Palavras-chave: Processos culturais, Tempo, Desejo, Representação, Cinema.

1. Introdução As possibilidades de pensar o cinema são várias. Reduzir a arte a "poderia ter sido assim", "mudado isso" ou "aquilo" é aprisionar a produção artística em achismos pessoais que são, em essência, um olhar desviante de reconhecer na estética cinematográfica um arcabouço inesgotável de possibilidades de sentidos. Desconstruir filme é o mesmo que realizar uma autópsia do que está preso na tela. Neste sentido, este trabalho procura na análise do material cinematográfico a identificação dos processos estéticos, que possuem na tela significações simbólicas, na medida em que representam determinados contextos socioculturais. Logo, acredita-se que a produção de imagens que representam certos tipos de comportamentos e organizações sociais no cinema, ajuda igualmente a criar um imaginário social acerca de processos culturais localizados na narrativa cinematográfica, e que, ao mesmo tempo, realiza a interpretação desses mesmos processos existentes na sociedade. Ou seja, a produção cinematográfica se configura numa dicotomia relacionada essencialmente na construção de significados sobre o que se filma por meio da etapa de como se filma. Visto isso, o filme A História da Eternidade (Camilo Cavalcante, 2014) funciona como um material por onde se pode incutir concepções acerca da construção do imaginário quando são colocadas na imagem aspectos como processos culturais e suas representações, paisagem e circularidade no nordeste brasileiro, tendo como aporte simbólico as tramas e subtramas do filme em específico.
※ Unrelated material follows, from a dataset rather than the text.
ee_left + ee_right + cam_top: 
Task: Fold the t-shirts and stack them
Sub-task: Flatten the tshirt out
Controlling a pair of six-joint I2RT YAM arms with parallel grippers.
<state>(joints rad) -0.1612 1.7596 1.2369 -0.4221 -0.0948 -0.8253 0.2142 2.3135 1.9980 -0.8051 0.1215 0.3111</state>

2. Representações e imaginários O cinema, arte de linguagem, impregna na imagem códigos e (re) apresentações da realidade social. Por meio da narrativa das histórias exibidas na tela, o cinema, ao mesmo tempo em que constrói aspectos caros aos espectadores por meio da similitude, também incorpora noções representacionais da mesma verdade discutida nos filmes. Na provocação de realçar as histórias contadas com pinceladas das crônicas vividas por pessoas reais, personagens da vida real (GOFFMAN, 1985), o cinema adquire status de realidade filmada por que infere no quadro códigos e convenções existentes na sociedade. Contudo, afirma-se que o cinema, como obra de arte, ganha importância pela sua diferença com a vida. Em outras palavras, sabendo que a arte tem como princípios valorativos a leitura e/ou interpretação da sociedade, sendo que nesse processo ela própria cria uma linguagem específica, ela permeia em sua análise dos fatos reais um distanciamento que

propicie o seu entendimento da coisa entendida como concreta (BARBOSA, 2000). Ou seja, dos processos culturais existentes na sociedade. Da mesma forma, o imaginário social sobre aspectos da vida comum está presente no cinema. Por meio do imaginário, o autor de cinema cria uma sensação de que a personagem, em toda a sua construção social, mas principalmente no mecanismo do funcionamento da mente, da psique, possui objetivos ligados à realidade. Os desejos e os fetiches estão igualmente incorporados na sensação de querer e trazer para si o objeto desejado. Contudo o imaginário é construído pela intervenção de fatores externos ao indivíduo, consequência das representações criadas pelos sujeitos envolvidos nos processos sociais e de sociabilidade. Nesse texto estamos falando de representação fílmica e como ela admite no espaço fílmico noções particularmente construídas por meio de códigos, imaginários e percepções do espaço geográfico real. Diante desse contexto, compreende-se que a “função da representação seria, exatamente, a de tornar presente à consciência a realidade externa, estabelecendo relações entre a consciência e o real” (BARBOSA, 2000: 73). Segundo Barbosa (2000: 73), sobre o conceito de representação, o autor diz que: A representação não é a insensatez dos recortes mnésicos: ela reinveste e reaviva estes, que não são em si mesmos nada mais do que a inscrição de acontecimentos. Portanto, as representações não podem ser concebidas como passivas e inertes, uma vez que se constituem de formas e momentos diversos que ganham superposições, alterações e transformações historicamente determinas.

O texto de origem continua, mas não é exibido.